Unveiled at VMware Explore, the company's new security services include Project Trinidad, Project Watch and Project Northstar. All three offer customer visibility enhancements.

VMware on Tuesday introduced new security enhancements to improve customer visibility and limit lateral movement.

The announcements were made as part of VMware Explore 2022, VMware's flagship conference in San Francisco. Several VMware security offerings, such as Project Trinidad, Project Watch and Project Northstar, are intended to give increased visibility to customers.

Project Trinidad is a new monitoring service that deploys sensors on Kubernetes clusters to detect abnormal behavior in microservice-based east-west traffic. The service is currently in technology preview and detects suspicious activity via "machine learning with business logic inference," according to the company's press preview.

Also in technology preview was Project Watch, which is a service that provides inter-application policy controls. In a press pre-briefing, VMware senior vice president and general manager Tom Gillis described Watch as a "next generation multi-cloud connectivity solution."

"It allows you to say, 'I want this application to connect to that application,' or it can even make its own assessment of the risk of various classes of applications," he said, adding that VMware believes the risk-based system is "the future of security."

In addition, VMware announced it was embedding network detection and visibility features into Carbon Black Cloud's endpoint protection platform. Specifically, VMware added extended detection and response telemetry to the platform for endpoints to provide additional visibility for organizations. The enhancement is now available in early access to select customers.

The company also introduced Project Northstar, a set of new security enhancements coming to virtualization platform VMware NSX. Northstar includes end-to-end threat detection and response capabilities, among others, for private cloud environments and VMware Cloud instances.

These visibility enhancements are only the latest of their kind coming from VMware. The virtualization giant launched its threat intelligence cloud Contexa in June.
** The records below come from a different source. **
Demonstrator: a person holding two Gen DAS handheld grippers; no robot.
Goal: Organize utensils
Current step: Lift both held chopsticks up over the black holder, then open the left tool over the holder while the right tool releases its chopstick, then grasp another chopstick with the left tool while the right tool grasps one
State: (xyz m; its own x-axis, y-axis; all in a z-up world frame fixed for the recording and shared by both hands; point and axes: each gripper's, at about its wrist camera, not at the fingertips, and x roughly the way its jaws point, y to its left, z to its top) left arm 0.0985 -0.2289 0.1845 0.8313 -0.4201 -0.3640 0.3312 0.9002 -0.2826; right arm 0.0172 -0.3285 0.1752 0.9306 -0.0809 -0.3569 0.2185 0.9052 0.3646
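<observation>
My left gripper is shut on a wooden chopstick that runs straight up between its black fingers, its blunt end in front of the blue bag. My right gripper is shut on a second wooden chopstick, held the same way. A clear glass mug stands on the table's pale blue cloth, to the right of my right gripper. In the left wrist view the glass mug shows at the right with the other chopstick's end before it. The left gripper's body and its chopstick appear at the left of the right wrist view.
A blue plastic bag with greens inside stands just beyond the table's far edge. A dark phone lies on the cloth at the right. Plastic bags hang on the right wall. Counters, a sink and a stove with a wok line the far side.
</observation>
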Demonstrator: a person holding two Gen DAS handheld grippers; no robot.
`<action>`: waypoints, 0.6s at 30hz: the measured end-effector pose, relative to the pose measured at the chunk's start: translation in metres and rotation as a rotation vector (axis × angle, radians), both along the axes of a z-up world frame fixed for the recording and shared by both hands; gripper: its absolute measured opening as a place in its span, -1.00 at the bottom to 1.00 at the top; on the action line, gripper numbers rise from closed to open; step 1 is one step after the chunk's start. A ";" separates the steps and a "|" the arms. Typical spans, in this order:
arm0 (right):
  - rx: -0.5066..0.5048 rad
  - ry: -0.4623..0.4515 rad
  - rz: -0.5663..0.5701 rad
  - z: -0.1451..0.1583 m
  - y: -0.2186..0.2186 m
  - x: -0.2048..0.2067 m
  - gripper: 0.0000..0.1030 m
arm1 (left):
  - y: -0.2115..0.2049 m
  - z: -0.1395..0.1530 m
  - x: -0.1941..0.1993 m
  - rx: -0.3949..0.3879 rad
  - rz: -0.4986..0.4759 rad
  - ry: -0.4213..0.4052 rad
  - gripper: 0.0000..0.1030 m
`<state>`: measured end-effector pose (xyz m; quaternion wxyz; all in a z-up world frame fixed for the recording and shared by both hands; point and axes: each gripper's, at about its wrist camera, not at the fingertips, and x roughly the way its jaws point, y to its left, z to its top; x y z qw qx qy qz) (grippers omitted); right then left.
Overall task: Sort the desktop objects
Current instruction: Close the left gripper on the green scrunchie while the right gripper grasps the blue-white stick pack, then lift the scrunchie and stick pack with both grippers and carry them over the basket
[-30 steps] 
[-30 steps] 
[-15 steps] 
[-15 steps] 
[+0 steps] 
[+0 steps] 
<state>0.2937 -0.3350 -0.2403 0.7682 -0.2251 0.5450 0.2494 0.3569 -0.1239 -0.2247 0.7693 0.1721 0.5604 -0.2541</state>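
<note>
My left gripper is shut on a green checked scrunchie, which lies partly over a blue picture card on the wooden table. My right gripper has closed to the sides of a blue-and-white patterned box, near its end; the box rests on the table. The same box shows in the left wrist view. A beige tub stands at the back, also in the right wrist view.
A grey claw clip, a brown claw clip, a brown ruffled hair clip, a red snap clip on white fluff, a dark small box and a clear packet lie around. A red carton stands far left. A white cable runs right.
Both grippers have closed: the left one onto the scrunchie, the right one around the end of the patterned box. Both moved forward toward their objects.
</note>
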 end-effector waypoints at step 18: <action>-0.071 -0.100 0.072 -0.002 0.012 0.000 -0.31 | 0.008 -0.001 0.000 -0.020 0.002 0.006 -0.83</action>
At the time, Gillis said the point of Contexa was to offer comprehensive visibility at the access point, endpoint and network levels.

Asked whether VMware was currently pushing for increased visibility as an initiative of sorts, Gillis responded in the affirmative. "We're bringing together the visibility and detection capabilities we have across our portfolio, and our inherent understanding of the inner workings of applications and networks, to help customers' cloud environments," he told SearchSecurity in an email.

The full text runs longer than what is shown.